Alguna vez deberíamos revisar las películas póstumas de grandes autores. A algunos la muerte les sorprendió preparando un nuevo proyecto, a otros les permitió dejar una última obra testimonial (Kurosawa dejó hasta tres sucesivas) y alguno (Hitch) burló a la Parca con una conclusión alegre y ligera. Friedkin trabajó, casi, hasta su último aliento, falleciendo a los 88 años tras el rodaje de un telefilme que rodó en dos semanas, por debajo del tiempo previsto.
The Caine Mutiny Court-Martial es la tercera versión sobre la obra de Herman Wouk y se aleja del clásico cinematográfico de Dmitryk y Bogart de 1954 que seguía la historia del capitán Queeg, quien desesperó a la tripulación por sus continuas reprimendas y castigos hasta el punto de enfrentarse a una insubordinación ante su conducta anómala. Friedkin deja de lado toda la primera parte de la historia, rechaza absolutamente darnos a conocer los hechos y evitar que tomemos partido ante las evidencias y nos sitúa de pleno en el juicio naval que tiene como acusado a Maryk, el teniente que relevó del mando a Queeg y que ahora es acusado de insubordinación y amotinamiento.
La película se inicia a las puertas de la sala dónde el tribunal se reúne y ante la cual Greenwald, capitán de aviación (un excelente Jason Clarke) constituido en abogado defensor, lamenta ante Maryk el papel que debe llevar a cabo.

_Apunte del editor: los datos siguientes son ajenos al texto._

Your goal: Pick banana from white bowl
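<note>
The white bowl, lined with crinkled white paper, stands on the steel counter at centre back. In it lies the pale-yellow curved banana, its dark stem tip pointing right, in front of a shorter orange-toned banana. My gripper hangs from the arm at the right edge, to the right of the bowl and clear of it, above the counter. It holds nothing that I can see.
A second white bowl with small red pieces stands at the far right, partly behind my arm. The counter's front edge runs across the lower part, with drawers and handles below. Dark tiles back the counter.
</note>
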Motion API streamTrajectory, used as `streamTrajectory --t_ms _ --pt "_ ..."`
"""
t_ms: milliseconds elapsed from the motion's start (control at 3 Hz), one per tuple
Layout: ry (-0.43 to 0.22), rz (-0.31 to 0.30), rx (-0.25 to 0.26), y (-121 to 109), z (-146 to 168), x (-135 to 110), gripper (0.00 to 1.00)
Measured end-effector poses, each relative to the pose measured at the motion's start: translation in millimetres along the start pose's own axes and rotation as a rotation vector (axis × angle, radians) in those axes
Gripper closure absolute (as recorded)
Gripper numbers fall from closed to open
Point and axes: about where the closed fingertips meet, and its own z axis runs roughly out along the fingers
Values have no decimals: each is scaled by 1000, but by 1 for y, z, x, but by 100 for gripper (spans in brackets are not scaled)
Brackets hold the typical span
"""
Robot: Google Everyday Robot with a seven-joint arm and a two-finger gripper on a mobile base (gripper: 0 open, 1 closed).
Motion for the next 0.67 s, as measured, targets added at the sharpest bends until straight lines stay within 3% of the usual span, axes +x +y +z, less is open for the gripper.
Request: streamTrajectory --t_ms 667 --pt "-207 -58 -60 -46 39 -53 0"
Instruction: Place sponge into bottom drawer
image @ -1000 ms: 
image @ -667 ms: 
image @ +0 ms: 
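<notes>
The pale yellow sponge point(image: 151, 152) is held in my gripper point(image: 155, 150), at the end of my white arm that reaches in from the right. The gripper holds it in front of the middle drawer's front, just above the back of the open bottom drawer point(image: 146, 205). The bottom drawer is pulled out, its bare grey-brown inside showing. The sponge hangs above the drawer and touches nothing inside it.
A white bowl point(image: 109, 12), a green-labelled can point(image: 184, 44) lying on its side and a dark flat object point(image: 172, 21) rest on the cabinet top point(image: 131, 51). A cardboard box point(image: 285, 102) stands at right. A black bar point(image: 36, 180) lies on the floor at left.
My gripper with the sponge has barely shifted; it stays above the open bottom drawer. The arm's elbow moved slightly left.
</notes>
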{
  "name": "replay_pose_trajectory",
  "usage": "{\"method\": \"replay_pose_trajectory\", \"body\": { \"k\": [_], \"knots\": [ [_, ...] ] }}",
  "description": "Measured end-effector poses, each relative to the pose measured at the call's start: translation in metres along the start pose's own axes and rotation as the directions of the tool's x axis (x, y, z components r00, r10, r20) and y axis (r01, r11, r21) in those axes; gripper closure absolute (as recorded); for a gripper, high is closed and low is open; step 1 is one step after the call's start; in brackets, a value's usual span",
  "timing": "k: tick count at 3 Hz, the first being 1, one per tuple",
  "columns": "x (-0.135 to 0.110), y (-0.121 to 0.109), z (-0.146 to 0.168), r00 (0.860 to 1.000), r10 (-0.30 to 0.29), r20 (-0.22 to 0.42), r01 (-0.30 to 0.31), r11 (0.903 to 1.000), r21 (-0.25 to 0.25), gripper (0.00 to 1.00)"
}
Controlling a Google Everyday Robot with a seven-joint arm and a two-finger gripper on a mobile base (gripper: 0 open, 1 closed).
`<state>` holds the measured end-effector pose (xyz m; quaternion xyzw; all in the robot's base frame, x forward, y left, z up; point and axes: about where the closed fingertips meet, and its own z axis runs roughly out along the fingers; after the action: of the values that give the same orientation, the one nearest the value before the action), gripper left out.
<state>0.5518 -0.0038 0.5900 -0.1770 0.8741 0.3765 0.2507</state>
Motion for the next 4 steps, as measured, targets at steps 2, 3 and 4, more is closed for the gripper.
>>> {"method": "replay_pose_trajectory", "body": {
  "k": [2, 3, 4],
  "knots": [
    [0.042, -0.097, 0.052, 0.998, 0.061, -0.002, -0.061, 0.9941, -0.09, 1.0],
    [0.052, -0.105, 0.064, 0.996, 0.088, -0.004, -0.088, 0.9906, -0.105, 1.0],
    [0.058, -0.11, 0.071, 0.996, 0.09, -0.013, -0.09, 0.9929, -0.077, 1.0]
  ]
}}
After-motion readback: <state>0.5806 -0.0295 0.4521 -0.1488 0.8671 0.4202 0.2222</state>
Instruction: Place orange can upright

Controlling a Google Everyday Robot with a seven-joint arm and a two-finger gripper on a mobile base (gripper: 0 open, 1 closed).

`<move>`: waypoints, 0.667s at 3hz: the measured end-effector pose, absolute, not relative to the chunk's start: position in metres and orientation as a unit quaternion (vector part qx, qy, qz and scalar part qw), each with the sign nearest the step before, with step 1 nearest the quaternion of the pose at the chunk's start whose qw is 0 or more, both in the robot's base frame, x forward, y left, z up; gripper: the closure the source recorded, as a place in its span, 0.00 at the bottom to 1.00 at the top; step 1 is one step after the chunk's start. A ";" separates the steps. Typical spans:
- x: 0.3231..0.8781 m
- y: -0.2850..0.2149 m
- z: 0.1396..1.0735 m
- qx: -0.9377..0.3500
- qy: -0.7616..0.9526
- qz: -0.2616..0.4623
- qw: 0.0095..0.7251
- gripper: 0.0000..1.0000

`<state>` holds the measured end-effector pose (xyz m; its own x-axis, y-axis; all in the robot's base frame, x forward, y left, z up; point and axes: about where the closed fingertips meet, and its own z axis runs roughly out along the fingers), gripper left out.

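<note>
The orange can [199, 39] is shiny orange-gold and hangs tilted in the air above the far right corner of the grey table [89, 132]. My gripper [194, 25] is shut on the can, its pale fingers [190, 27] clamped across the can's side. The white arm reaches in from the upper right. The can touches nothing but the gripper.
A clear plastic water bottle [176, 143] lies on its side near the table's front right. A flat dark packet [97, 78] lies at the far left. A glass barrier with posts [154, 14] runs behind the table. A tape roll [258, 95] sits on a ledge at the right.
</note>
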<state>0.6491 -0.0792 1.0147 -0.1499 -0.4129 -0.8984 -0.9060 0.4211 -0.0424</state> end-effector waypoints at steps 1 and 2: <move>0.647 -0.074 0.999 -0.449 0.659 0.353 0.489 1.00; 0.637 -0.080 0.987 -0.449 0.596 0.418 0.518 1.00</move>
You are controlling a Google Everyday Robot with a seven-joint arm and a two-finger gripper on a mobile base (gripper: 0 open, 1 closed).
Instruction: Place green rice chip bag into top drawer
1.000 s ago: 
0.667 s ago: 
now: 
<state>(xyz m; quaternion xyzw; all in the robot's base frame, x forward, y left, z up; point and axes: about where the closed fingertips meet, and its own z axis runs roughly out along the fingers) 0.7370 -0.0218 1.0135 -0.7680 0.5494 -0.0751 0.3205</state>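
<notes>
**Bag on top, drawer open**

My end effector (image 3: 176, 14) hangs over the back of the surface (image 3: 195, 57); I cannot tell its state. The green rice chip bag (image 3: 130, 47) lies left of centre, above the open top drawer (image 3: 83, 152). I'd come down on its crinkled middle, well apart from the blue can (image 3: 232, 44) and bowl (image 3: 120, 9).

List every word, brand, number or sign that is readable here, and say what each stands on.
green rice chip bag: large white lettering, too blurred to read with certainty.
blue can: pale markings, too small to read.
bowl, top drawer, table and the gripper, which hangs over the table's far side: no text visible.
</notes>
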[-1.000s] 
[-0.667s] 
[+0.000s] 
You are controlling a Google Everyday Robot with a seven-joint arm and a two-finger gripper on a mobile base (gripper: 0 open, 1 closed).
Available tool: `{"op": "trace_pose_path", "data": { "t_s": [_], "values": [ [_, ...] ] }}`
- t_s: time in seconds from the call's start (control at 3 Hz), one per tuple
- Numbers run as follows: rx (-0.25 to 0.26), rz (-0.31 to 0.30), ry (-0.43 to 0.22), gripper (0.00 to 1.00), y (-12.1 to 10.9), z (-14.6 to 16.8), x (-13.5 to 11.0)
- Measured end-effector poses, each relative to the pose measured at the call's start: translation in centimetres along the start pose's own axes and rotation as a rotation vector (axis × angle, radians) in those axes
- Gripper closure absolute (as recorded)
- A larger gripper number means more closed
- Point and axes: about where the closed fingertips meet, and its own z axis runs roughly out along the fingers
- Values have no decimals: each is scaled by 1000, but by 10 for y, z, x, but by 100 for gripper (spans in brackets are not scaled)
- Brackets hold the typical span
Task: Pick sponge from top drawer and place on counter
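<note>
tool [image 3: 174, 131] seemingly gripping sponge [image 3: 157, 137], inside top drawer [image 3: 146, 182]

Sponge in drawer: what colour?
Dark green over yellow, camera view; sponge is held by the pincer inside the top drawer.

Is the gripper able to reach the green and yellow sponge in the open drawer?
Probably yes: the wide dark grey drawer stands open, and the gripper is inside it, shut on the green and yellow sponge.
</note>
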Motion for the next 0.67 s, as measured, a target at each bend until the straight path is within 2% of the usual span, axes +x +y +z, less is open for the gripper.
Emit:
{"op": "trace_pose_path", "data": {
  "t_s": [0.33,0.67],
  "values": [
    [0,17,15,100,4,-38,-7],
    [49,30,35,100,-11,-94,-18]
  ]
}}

A partir de ahí, ambos personajes acceden a la sala dónde les espera un tribunal presidido por el capitán Blakely, un certero y contenido Lance Reddick (Fringe, John Wick) en la que fuera también su última interpretación y a quien se dedica la película.
La cámara prácticamente no saldrá de la sala hasta las dos últimas secuencias. ¿Teatral? Si, en cuanto Friedkin no reniega del origen de la pieza, evita exteriores, flashbacks o grandes movimientos de cámara y basa buena parte de su fuerza en el enfrentamiento verbal. Sin embargo, esta pieza de cámara deviene una pieza cinematográfica cuando Friedkin la reelabora en el montaje. Así, los planos aparentemente neutros dónde los personajes no miran directamente a cámara, se orienten tanto al jurado como al espectador mediante la edición. Es más, un montaje cortado da pie a que todas las largas declaraciones y argumentos adquieran agilidad y evitan resultar plúmbeas o confusas. Es cierto que Friedkin no trabaja la imagen reconociéndose en un medio televisivo pero este juicio del motín del Caine no es teatro filmado.
Progresivamente, Greenwald irá desmontando la supuesta evidencia de la insubordinación que ha reivindicado la fiscal, dando la vuelta a las asunciones que parecían irrefutables simplemente dejando que los testimonios acaben dudando o contradiciéndose. No hay discusión sobre la capacidad de Queeg de dirigir en medio del ciclón (lo que llevó finalmente a su destitución por parte del oficial en el puente) sino de su estabilidad mental. Es posible que todas las excentricidades y mala leche de Queeg hayan culminado en una incapacidad para navegar su barco ante circunstancias extremas, tal y como argumentara el acusado. El capitán (un efectivo Kiefer Sutherland que a ratos tuerce la boca como Bogart), por su lado, deja su actitud sobrada (a diferencia del personaje creado por Bogart, se presenta durante buena parte del metraje como alguien que se siente más ofendido que furioso), hasta que pica el anzuelo y acaba soltando todas sus manías y paranoias, dejando de lado sus continuas risitas para irritarse cada vez más, facilitando la declaración de inocencia de Maryk.
Sorprendentemente, Friedkin se guarda una carta final. Fuera de la corte, en una secuencia tan gélida como agria, presenta a Greenwald, ante Maryk y un grupo de compañeros que celebraban la resolución, como el defensor de un Queeg honesto, profesional y patriota, que ha caído de su pedestal no tanto por sus propias faltas como por las maniobras arteras de jóvenes poco profesionales y vanidosos. Humillados y progresivamente desconcertados, el grupo aguanta el tipo con aire avergonzado. No hay referencia alguna a la incapacidad de dirigir la nave y el riesgo de naufragio sino al esfuerzo de la carrera militar. Un brusco ademán de Greenwald, corte súbito y pasamos a créditos. La secuencia incomoda al espectador tanto como a los marinos con los que nos podríamos sentir identificados y la reivindicación de la U.S. Navy resulta molesta y fuera de lugar. Pero Friedkin parece haberse marcado como objetivo producir esta incomodidad. No sabremos hasta qué punto elaboró esta secuencia como metáfora de otra situación política, social o profesional pero no deja de ser un cierre contundente para una filmografía que contiene obras ciertamente gloriosas.